**Work request**
Report every line in the records below that holds the word "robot".

── Entries supplied

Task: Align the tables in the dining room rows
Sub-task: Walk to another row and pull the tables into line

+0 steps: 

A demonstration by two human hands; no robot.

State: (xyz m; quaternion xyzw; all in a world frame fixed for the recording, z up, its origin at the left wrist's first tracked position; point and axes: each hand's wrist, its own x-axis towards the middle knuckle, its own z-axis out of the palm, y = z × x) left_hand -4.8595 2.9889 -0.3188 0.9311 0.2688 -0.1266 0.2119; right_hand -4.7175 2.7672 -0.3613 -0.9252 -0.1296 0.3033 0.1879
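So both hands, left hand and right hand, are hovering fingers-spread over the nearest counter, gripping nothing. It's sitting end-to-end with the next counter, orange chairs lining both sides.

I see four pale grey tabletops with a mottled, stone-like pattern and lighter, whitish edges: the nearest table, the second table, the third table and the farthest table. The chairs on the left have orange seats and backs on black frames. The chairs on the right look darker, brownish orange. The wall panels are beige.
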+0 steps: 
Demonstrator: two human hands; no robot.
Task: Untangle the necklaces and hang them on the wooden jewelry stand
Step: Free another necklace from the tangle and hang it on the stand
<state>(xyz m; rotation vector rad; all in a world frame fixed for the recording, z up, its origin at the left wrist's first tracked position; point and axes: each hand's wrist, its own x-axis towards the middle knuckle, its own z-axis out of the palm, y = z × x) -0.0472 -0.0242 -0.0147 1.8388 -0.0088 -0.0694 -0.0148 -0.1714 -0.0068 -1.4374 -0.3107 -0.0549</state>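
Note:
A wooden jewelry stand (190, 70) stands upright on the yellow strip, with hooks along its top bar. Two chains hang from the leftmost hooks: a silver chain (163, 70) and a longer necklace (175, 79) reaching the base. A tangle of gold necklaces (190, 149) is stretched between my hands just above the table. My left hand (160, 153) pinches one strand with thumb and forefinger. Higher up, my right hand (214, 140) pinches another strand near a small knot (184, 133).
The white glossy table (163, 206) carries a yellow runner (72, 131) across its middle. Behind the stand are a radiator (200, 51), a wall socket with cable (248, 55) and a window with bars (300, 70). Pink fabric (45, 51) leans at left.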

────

**Solution for this problem**
A demonstration by two human hands; no robot.
Demonstrator: two human hands; no robot.

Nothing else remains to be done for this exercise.